■ **Work instruction**
Among the records below, find the lines that contain "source" and copy each of them.

■ **Stored dataset items**
+ + + +
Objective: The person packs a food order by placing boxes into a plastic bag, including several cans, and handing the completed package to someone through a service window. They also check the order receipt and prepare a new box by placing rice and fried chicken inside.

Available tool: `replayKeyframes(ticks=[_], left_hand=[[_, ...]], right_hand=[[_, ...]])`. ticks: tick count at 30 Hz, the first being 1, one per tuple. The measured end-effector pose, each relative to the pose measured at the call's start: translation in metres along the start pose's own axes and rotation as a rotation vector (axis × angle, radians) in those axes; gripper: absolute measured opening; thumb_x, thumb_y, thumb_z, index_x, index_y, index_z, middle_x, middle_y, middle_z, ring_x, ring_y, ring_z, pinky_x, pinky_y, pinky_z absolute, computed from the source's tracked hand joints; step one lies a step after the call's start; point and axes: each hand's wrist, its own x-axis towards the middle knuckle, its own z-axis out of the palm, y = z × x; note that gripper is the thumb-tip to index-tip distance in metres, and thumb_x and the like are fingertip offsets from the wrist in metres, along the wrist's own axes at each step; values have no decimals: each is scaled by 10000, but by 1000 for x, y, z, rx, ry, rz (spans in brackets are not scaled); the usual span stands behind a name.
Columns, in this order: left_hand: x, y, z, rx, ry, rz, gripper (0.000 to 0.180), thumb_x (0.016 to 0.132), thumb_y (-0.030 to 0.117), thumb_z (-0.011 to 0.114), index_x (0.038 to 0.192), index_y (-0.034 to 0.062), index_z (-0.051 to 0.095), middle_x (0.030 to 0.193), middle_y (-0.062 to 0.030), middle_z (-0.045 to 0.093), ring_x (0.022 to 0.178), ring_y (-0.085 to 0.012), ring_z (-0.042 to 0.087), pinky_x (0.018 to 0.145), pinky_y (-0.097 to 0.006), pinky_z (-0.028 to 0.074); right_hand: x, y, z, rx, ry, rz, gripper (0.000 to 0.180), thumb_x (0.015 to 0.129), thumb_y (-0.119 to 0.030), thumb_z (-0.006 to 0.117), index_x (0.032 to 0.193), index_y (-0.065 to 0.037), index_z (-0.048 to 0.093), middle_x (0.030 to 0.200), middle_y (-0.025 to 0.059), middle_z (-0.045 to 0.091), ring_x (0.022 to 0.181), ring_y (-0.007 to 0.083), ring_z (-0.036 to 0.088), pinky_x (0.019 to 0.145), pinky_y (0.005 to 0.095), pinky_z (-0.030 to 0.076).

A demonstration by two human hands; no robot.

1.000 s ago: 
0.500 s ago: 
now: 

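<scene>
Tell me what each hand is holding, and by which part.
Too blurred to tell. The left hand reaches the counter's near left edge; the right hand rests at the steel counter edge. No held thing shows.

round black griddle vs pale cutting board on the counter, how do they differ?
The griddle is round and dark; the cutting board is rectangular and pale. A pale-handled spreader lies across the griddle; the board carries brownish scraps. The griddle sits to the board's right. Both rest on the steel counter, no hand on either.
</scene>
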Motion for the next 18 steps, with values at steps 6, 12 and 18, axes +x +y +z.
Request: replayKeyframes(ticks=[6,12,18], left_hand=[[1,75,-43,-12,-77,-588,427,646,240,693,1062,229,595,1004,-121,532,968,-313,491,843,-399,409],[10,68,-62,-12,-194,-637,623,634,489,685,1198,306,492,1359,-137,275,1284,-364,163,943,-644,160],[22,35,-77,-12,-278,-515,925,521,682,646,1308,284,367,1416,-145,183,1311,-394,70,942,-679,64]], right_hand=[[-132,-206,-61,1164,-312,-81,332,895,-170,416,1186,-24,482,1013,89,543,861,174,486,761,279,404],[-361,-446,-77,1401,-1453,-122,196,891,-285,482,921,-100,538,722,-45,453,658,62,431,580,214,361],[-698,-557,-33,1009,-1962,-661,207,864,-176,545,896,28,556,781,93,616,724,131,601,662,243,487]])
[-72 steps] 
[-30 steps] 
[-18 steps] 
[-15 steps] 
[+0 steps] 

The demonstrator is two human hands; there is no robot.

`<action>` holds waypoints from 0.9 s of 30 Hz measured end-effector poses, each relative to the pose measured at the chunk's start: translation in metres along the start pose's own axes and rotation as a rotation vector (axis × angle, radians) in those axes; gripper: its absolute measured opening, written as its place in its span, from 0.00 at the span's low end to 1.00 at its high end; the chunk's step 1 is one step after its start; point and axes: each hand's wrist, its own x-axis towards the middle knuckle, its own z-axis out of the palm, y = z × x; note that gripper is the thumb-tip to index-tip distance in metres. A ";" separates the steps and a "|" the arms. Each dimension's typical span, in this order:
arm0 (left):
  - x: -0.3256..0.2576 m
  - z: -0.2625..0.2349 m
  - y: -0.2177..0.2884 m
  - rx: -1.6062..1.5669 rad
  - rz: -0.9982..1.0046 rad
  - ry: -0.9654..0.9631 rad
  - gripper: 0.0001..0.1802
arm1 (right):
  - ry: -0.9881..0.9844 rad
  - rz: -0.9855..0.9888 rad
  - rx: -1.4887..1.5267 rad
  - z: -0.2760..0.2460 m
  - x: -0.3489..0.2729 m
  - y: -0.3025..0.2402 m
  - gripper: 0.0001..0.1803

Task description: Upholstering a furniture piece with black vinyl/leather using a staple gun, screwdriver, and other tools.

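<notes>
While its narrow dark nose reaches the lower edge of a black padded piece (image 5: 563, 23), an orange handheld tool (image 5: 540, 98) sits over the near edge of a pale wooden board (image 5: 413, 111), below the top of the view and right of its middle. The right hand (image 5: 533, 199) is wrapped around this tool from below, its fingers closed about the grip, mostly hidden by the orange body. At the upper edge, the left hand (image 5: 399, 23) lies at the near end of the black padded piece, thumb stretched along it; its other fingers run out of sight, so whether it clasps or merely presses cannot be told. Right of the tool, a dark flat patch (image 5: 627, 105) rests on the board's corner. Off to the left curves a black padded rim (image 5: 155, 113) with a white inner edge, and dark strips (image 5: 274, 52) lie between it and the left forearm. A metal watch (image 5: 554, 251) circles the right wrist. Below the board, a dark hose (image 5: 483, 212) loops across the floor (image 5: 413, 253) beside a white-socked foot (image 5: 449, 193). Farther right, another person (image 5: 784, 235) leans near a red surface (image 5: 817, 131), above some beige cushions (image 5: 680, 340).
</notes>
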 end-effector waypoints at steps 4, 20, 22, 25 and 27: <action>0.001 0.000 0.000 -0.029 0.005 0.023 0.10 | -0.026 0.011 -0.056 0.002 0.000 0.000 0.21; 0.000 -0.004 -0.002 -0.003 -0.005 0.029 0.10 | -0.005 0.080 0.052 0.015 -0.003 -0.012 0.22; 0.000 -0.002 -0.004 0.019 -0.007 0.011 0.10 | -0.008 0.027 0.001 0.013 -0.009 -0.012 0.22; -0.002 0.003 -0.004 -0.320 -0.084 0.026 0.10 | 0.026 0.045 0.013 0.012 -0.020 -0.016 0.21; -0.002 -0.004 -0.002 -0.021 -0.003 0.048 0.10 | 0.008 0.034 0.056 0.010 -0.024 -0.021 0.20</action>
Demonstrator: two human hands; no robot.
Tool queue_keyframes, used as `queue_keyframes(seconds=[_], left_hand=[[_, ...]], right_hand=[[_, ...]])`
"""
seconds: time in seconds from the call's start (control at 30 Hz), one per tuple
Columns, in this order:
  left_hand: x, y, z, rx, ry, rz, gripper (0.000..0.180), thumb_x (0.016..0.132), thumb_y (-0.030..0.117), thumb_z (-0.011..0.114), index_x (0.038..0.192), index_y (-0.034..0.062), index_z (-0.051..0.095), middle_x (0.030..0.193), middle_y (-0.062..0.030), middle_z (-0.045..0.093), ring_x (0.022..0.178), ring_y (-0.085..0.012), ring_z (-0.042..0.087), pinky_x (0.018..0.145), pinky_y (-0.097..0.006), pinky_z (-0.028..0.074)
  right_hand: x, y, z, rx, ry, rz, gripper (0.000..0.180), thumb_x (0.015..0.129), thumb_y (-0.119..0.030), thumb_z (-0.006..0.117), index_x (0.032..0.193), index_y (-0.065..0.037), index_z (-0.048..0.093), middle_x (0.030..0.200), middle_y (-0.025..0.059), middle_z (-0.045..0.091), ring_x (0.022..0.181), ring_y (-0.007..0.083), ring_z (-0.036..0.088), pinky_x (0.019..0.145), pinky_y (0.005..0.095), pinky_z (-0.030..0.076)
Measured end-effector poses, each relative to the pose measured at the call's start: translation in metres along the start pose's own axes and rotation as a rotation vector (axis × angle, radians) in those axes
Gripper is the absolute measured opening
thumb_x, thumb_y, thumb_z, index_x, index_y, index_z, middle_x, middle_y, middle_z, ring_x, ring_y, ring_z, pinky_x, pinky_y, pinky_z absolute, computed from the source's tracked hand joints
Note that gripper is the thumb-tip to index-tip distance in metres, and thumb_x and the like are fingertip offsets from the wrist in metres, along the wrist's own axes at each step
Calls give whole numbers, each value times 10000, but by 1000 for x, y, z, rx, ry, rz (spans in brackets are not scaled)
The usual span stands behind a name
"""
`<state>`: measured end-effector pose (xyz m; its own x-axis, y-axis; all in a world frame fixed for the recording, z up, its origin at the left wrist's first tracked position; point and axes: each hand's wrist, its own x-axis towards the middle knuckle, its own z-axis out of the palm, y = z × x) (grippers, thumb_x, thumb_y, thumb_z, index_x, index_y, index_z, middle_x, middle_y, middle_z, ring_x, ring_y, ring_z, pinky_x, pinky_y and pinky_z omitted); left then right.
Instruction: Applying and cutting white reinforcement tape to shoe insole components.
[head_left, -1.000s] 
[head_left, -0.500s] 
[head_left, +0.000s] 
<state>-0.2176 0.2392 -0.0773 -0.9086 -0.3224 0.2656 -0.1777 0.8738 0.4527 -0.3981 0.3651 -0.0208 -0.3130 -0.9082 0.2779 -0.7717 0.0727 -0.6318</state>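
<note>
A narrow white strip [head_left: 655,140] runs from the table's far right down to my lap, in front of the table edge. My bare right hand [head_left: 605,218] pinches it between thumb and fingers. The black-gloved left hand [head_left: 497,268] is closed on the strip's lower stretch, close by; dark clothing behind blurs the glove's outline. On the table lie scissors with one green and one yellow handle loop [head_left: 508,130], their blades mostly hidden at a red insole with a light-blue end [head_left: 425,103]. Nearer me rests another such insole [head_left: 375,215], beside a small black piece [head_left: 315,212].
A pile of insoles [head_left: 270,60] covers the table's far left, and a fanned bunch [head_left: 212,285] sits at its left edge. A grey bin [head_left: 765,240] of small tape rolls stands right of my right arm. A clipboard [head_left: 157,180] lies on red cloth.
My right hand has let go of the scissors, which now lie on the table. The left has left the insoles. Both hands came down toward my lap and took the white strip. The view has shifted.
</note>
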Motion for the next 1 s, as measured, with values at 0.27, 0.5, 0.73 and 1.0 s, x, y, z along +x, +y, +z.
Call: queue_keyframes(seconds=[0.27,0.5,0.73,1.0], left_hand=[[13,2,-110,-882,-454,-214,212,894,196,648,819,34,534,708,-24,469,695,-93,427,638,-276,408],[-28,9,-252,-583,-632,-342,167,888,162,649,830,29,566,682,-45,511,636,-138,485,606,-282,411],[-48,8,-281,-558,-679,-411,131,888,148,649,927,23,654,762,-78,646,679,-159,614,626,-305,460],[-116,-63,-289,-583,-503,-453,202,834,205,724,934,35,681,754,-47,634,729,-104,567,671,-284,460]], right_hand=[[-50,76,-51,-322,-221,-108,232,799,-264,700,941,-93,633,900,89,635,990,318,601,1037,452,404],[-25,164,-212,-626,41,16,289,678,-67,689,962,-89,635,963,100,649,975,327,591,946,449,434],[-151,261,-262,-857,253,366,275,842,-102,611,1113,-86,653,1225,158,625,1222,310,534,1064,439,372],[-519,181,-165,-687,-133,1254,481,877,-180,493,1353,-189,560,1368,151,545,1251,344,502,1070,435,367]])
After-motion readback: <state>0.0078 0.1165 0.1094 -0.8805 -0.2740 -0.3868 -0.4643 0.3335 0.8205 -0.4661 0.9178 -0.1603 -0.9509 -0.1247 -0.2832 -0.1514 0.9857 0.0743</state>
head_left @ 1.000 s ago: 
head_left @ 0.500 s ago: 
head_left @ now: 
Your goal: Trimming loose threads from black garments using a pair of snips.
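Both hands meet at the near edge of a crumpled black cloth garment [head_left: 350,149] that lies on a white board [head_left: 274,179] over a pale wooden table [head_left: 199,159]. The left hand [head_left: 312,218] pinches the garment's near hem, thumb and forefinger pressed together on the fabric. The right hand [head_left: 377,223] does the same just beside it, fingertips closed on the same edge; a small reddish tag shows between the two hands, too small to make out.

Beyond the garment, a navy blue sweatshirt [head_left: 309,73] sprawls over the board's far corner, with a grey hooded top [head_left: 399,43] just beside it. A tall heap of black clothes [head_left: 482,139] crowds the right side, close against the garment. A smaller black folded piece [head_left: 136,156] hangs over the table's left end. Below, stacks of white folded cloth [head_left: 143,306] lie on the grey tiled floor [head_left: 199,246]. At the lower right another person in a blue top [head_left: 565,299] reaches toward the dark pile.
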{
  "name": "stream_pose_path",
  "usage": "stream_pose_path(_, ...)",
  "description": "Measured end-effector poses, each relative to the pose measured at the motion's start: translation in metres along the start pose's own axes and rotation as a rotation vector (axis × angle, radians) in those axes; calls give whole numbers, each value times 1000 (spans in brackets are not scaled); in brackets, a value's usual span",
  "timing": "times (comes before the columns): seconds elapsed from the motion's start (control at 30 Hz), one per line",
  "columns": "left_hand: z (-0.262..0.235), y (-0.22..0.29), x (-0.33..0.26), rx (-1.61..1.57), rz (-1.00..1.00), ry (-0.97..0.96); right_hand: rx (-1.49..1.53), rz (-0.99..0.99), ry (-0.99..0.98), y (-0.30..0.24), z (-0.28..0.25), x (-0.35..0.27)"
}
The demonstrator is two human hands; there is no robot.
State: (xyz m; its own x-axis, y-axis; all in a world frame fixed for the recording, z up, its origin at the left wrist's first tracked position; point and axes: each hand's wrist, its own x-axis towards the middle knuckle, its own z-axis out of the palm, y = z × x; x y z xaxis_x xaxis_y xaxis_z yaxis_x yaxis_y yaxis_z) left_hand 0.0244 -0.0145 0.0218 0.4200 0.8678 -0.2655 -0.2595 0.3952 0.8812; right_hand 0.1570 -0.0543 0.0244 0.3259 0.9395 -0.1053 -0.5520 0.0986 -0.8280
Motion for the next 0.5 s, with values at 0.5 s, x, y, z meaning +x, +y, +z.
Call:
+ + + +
■ **Completed exercise**
Available tool: `replayKeyframes(ticks=[_], left_hand=[[_, ...]], right_hand=[[_, ...]])`. ticks: tick count at 30 Hz, the first being 1, one per tuple. The measured end-effector pose, each relative to the pose measured at the call's start: translation in metres along the start pose's own axes and rotation as a rotation vector (axis × angle, radians) in those axes; gripper: absolute measured opening; thumb_x, thumb_y, thumb_z, index_x, index_y, index_z, middle_x, middle_y, middle_z, ring_x, ring_y, ring_z, pinky_x, pinky_y, pinky_z absolute, computed from the source's tracked hand joints; step one lies a step after the call's start; point and axes: each hand's wrist, its own x-axis towards the middle knuckle, its own z-axis out of the palm, y = z × x; note that gripper is the thumb-tip to index-tip distance in metres, and thumb_x and the like are fingertip offsets from the wrist in metres, along the wrist's own axes at each step; values have no decimals: each is scaled by 10000, but by 1000 for x, y, z, rx, ry, rz (spans in brackets are not scaled); the usual span stands behind a name.
thumb_x, thumb_y, thumb_z, index_x, index_y, index_z, middle_x, middle_y, middle_z, ring_x, ring_y, ring_z, pinky_x, pinky_y, pinky_z absolute, computed from the source's tracked hand joints

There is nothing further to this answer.